**To do**
Every record below is to be retyped exactly, with any pictures left out.
The input Start Marker
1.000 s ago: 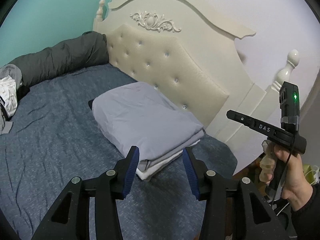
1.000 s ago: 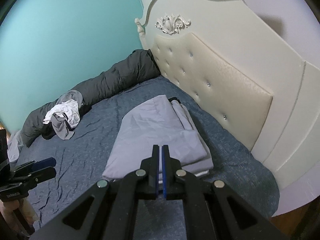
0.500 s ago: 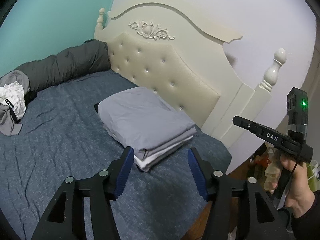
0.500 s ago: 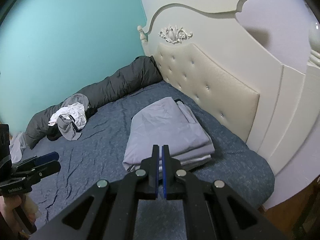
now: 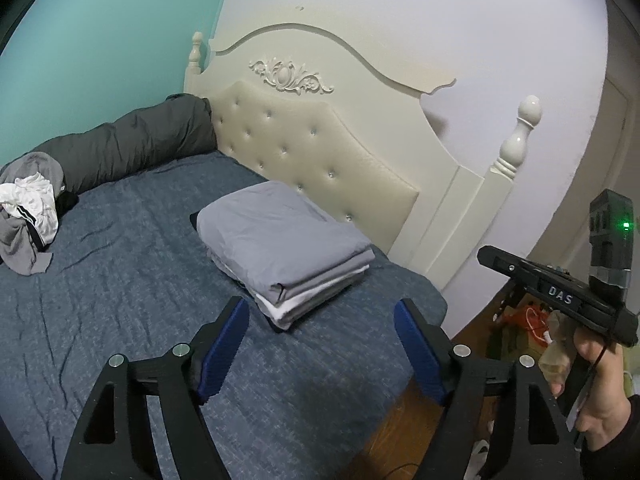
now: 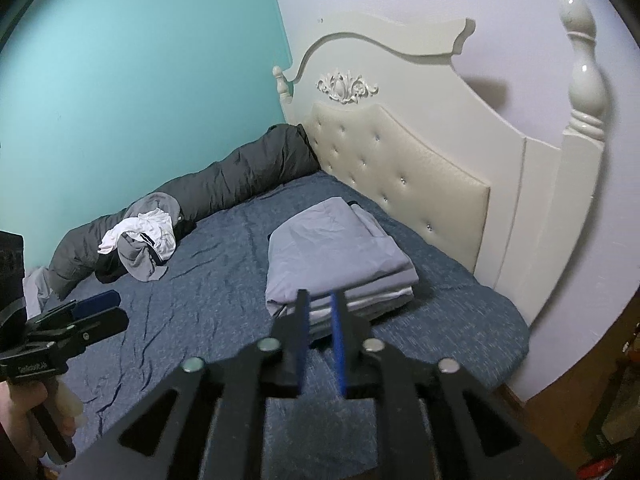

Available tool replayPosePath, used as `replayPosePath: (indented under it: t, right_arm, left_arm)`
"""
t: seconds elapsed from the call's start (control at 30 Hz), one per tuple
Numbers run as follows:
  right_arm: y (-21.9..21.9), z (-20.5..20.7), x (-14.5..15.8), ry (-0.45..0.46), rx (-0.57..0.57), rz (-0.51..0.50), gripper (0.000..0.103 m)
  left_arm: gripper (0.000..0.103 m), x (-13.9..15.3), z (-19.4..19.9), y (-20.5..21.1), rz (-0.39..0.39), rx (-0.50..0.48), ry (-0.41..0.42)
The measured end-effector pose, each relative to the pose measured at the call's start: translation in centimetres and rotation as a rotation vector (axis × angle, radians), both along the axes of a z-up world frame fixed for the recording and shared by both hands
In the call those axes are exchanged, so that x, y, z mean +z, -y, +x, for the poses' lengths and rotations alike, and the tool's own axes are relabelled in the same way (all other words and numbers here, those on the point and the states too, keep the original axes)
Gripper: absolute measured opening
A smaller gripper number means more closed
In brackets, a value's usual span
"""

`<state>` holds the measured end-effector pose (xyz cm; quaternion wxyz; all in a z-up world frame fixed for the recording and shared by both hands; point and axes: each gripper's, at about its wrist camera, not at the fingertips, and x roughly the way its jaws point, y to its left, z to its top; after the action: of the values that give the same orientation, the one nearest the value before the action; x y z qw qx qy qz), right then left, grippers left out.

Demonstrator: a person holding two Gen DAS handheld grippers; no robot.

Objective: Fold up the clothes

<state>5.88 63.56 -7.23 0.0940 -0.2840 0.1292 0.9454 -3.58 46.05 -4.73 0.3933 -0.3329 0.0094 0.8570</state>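
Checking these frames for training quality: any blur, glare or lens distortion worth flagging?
Left wrist view: sharp; fisheye bows the headboard; dark corner vignette; green LED glows on the right gripper. Right wrist view: the right gripper's own frame is soft, the folded stack clear; highlights on the glossy bedpost.

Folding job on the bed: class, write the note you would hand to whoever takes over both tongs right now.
Left tongs: wide open, empty, hovering above the near edge of the bed.
Right tongs: slightly open, empty, also off the bed.
Done: a folded stack of grey and white clothes lies by the headboard.
Left: a loose pile of clothes, grey and white, sits unfolded against the dark bolster on the far side of the bed. I would go there next.
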Motion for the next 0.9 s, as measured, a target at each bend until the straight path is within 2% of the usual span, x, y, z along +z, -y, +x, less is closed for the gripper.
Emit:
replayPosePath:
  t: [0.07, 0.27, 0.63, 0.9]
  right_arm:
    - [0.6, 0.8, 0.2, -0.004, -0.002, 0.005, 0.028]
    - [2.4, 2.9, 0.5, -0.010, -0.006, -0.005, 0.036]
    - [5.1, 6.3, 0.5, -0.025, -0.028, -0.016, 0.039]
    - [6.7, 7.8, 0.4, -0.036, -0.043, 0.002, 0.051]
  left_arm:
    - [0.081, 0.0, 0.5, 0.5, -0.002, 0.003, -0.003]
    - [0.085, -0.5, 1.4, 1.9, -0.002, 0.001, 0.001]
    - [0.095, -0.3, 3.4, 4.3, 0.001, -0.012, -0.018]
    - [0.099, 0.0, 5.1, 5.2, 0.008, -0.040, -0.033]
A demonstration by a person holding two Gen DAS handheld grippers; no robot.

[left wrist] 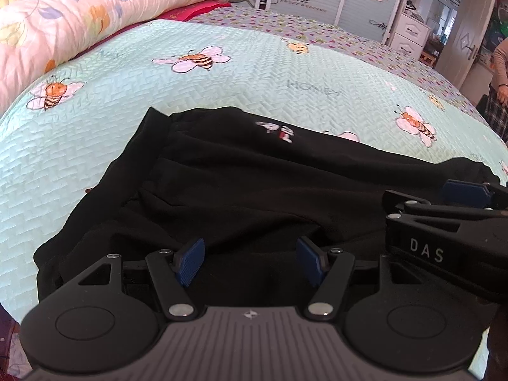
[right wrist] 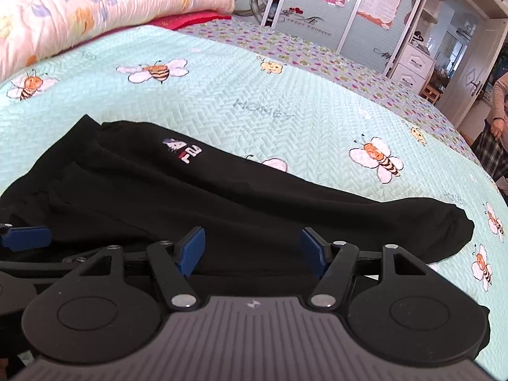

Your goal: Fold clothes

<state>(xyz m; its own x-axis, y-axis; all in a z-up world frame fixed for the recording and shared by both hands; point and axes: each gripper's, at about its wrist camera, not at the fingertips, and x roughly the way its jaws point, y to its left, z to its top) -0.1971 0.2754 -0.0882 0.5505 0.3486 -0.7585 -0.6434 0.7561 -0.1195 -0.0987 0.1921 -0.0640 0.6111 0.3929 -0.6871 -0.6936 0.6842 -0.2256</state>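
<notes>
Two grippers seen above garment | left gripper (left wrist: 250, 262) jaws spread, nothing pinched | right gripper (right wrist: 252, 250) jaws spread, nothing pinched | black fabric trousers (left wrist: 228, 184) laid rumpled on mint-green bee-print quilted bedspread (left wrist: 247, 76)

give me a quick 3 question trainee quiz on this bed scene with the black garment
1. True or false: the black garment lies on the bee quilt.
2. What is between the pads of the left tool? A) a pinched fold B) nothing gripped, jaws apart over the cloth C) a pillow
3. Fill in: the word printed on the quilt beyond the garment is ____.

Key
1. True
2. B; the right tool is open too
3. HONEY
</notes>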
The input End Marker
**Solution to the problem**
1.000 s ago: 
1.000 s ago: 
0.500 s ago: 
0.500 s ago: 
now: 
now: 

Available tool replayPosePath, used as `replayPosePath: (indented under it: t, right_arm, left_arm)`
"""
t: seconds elapsed from the call's start (control at 30 Hz), one per tuple
Numbers run as follows:
  right_arm: y (-21.9..21.9), z (-20.5..20.7), x (-14.5..15.8), ry (-0.45..0.46), rx (-0.57..0.57), rz (-0.51..0.50), gripper (0.000..0.103 m)
  left_arm: gripper (0.000..0.103 m), x (-13.9..15.3), z (-19.4..19.9), y (-20.5..21.1), rz (-0.39..0.39), rx (-0.50..0.48), ry (-0.41..0.42)
The measured end-effector pose, each relative to the pose measured at the call's start: translation in centimetres and rotation as a rotation vector (axis × angle, radians), both along the axes of a z-up world frame fixed for the recording and shared by both hands
In the call those axes are exchanged, so that x, y, z mean +z, -y, +x, for the poses' lengths and rotations alike, and the tool's own axes are relabelled in the same way (all other words and numbers here, those on the point and the states too, keep the original axes)
Gripper: absolute measured opening
A smaller gripper number means more closed
In brackets, a value's usual span
"""

`<state>` holds the measured end-effector pose (xyz cm; quaternion wxyz; all in a z-up world frame fixed for the recording and shared by both hands; point and axes: each gripper's, at about its wrist camera, not at the fingertips, and x roughly the way its jaws point, y to its left, z to its top; after the action: of the values that give the same orientation, the one nearest the value before the action; x y z qw qx qy qz), right then left, grippers left out.

Demonstrator: a person holding two Gen DAS handheld grippers; no robot.

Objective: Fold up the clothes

<state>5.88 63.56 -7.23 0.0940 -0.2840 0.1292 0.9454 -3.58 46.05 -4.73 0.3933 -0.3329 0.0094 0.8570</state>
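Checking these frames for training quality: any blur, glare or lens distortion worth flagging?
Left wrist view: sharp; fisheye bows the headboard; dark corner vignette; green LED glows on the right gripper. Right wrist view: the right gripper's own frame is soft, the folded stack clear; highlights on the glossy bedpost.

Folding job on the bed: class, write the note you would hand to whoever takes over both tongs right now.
Left tongs: wide open, empty, hovering above the near edge of the bed.
Right tongs: slightly open, empty, also off the bed.
Done: a folded stack of grey and white clothes lies by the headboard.
Left: a loose pile of clothes, grey and white, sits unfolded against the dark bolster on the far side of the bed. I would go there next.
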Motion for the next 0.9 s, as measured, a target at each bend until the straight path is within 2% of the usual span, x, y, z along +z, -y, +x, less is closed for the gripper.
Emit:
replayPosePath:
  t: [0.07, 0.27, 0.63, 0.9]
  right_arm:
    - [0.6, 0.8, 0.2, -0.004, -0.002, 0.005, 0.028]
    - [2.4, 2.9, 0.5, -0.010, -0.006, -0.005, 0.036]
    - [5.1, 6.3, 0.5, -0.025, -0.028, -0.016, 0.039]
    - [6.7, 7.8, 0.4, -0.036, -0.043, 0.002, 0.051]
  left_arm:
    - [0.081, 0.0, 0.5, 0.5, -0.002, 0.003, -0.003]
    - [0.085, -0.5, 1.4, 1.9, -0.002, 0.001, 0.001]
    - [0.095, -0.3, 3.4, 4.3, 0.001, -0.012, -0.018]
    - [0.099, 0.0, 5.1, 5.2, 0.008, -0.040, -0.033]
A demonstration by a person holding two Gen DAS handheld grippers; no robot.

[left wrist] 
[right wrist] 

Your goal: Fold clothes

<state>(xyz m; its own x-axis, y-axis; all in a z-up world frame fixed for the recording and shared by both hands; point and axes: each gripper's, at about its wrist camera, not at the fingertips, and x roughly the way its jaws point, y to its left, z to its top) -0.1971 0.2754 -0.0882 0.5505 0.3486 -0.7585 -0.6434 0.7561 -0.1195 -0.0987 0.1921 -0.0640 0.6111 0.3929 -0.6871 -0.6936 0.6842 -0.2256</state>
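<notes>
Two grippers seen above garment | left gripper (left wrist: 250, 262) jaws spread, nothing pinched | right gripper (right wrist: 252, 250) jaws spread, nothing pinched | black fabric trousers (left wrist: 228, 184) laid rumpled on mint-green bee-print quilted bedspread (left wrist: 247, 76)

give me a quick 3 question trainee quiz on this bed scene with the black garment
1. True or false: the black garment lies on the bee quilt.
2. What is between the pads of the left tool? A) a pinched fold B) nothing gripped, jaws apart over the cloth C) a pillow
3. Fill in: the word printed on the quilt beyond the garment is ____.

Key
1. True
2. B; the right tool is open too
3. HONEY
</notes>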

The required output is complete.